The response should be the lines of the data, starting at the first and ending at the one that contains "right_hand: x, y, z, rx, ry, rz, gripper", copied without change.

_ _ _ _ _

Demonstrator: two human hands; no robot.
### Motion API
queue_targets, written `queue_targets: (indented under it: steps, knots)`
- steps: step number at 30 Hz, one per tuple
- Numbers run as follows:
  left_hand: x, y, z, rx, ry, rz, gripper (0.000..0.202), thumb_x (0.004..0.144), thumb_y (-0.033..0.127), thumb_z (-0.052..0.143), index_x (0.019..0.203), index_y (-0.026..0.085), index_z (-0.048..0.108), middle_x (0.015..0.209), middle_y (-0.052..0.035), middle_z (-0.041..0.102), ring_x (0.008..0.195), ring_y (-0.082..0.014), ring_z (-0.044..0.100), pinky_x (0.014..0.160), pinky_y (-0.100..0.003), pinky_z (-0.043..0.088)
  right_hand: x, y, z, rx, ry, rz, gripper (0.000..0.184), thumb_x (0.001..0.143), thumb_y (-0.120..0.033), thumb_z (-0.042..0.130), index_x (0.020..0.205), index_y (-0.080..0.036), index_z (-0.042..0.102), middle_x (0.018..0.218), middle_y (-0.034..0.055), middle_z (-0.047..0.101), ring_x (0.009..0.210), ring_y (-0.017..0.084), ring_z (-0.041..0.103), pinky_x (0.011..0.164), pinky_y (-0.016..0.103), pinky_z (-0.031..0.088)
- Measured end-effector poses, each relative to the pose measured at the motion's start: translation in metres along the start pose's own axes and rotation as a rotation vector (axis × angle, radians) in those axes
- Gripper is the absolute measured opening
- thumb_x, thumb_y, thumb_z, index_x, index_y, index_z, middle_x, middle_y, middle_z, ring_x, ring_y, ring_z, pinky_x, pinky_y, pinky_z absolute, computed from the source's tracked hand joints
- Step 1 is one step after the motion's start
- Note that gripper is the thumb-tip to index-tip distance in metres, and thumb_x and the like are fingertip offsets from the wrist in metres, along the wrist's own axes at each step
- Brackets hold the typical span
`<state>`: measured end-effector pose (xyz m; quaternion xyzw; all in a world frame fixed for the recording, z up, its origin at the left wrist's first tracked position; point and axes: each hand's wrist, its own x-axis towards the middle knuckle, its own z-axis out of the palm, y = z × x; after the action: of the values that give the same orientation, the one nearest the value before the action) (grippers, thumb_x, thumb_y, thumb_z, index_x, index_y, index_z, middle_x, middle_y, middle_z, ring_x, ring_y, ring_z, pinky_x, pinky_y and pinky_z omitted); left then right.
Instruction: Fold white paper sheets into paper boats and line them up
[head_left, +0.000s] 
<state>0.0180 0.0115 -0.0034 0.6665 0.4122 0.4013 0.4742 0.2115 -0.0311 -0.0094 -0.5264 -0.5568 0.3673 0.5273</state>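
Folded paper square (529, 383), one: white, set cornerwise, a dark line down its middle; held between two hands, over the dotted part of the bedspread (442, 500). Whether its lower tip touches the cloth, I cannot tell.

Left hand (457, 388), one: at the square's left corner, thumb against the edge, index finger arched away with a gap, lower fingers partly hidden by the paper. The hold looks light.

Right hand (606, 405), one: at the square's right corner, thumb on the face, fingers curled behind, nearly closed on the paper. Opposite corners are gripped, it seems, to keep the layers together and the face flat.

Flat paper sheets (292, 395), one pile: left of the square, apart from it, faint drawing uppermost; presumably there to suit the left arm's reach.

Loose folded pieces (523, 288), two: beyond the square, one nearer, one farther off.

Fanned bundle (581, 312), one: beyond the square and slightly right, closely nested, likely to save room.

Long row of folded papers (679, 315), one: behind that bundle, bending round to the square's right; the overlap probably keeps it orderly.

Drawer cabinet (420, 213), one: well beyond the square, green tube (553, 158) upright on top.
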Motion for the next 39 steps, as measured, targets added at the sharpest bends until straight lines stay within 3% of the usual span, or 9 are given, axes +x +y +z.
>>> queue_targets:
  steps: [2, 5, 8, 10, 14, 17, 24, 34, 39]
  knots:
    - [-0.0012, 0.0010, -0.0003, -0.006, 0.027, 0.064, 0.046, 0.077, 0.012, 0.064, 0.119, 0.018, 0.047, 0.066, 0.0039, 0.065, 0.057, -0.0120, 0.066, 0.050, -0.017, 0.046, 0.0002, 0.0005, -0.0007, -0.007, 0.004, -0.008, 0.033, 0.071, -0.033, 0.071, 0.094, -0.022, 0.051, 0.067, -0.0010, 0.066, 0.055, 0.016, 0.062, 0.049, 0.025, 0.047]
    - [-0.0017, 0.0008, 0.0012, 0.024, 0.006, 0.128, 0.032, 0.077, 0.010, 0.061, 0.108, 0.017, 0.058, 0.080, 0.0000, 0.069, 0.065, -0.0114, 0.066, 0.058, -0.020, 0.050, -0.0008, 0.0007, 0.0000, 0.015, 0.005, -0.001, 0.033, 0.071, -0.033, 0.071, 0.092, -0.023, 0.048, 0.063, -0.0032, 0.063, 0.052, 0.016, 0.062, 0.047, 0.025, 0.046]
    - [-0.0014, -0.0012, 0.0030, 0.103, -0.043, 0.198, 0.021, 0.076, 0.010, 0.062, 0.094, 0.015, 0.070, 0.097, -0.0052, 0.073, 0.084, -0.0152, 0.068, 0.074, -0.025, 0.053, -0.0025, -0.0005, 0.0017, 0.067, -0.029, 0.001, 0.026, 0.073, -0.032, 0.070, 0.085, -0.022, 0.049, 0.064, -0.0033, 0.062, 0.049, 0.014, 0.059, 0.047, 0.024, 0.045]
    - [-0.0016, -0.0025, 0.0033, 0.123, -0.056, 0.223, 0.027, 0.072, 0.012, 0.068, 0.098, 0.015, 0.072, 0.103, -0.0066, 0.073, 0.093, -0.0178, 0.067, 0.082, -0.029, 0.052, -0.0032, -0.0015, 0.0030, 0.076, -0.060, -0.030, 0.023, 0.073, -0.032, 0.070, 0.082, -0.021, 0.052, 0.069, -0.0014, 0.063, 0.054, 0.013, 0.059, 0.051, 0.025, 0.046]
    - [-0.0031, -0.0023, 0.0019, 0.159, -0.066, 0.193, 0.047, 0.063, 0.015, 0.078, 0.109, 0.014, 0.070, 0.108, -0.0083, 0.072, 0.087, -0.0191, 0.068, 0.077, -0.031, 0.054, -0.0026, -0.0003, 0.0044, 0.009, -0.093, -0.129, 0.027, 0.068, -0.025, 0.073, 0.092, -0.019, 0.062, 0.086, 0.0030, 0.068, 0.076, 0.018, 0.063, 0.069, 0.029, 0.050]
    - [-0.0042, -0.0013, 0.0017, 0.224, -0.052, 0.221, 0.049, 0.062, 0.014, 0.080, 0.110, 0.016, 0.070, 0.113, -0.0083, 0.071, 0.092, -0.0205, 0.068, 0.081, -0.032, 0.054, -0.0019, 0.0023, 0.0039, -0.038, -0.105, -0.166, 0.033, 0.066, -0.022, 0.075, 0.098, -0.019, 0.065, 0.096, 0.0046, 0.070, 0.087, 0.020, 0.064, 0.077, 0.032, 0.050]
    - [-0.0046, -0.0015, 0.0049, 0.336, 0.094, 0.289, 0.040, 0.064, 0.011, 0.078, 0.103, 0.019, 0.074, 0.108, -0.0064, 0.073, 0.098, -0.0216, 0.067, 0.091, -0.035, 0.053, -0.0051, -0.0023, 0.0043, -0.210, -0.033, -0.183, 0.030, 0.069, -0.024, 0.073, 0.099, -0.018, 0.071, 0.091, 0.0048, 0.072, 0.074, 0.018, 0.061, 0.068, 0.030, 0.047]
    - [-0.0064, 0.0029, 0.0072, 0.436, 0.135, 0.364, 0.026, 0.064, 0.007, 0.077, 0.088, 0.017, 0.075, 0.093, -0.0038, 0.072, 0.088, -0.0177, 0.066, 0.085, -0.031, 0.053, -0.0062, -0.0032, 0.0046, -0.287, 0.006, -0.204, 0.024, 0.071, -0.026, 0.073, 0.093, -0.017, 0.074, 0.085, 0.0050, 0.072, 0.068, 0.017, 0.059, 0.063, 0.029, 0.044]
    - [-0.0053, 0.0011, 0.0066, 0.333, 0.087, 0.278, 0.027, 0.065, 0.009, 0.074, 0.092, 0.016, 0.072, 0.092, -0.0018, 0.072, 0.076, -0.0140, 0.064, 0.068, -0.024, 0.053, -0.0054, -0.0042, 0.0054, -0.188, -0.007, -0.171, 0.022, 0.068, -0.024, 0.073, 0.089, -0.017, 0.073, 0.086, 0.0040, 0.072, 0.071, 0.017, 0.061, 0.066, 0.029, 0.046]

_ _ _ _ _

> EXERCISE ANSWER:
Demonstrator: two human hands; no robot.
### Motion API
queue_targets, written `queue_targets: (indented under it: steps, knots)`
- steps: step number at 30 Hz, one per tuple
- Numbers run as follows:
  left_hand: x, y, z, rx, ry, rz, gripper (0.000..0.202), thumb_x (0.004..0.144), thumb_y (-0.033..0.127), thumb_z (-0.052..0.143), index_x (0.019..0.203), index_y (-0.026..0.085), index_z (-0.048..0.108), middle_x (0.015..0.209), middle_y (-0.052..0.035), middle_z (-0.041..0.102), ring_x (0.008..0.195), ring_y (-0.082..0.014), ring_z (-0.044..0.100), pinky_x (0.014..0.160), pinky_y (-0.100..0.003), pinky_z (-0.043..0.088)
  right_hand: x, y, z, rx, ry, rz, gripper (0.000..0.184), thumb_x (0.001..0.143), thumb_y (-0.120..0.033), thumb_z (-0.042..0.130), index_x (0.020..0.205), index_y (-0.080..0.036), index_z (-0.042..0.102), middle_x (0.018..0.218), middle_y (-0.034..0.055), middle_z (-0.047..0.101), ring_x (0.009..0.210), ring_y (-0.017..0.084), ring_z (-0.041..0.103), pinky_x (0.011..0.164), pinky_y (-0.016..0.103), pinky_z (-0.031..0.088)

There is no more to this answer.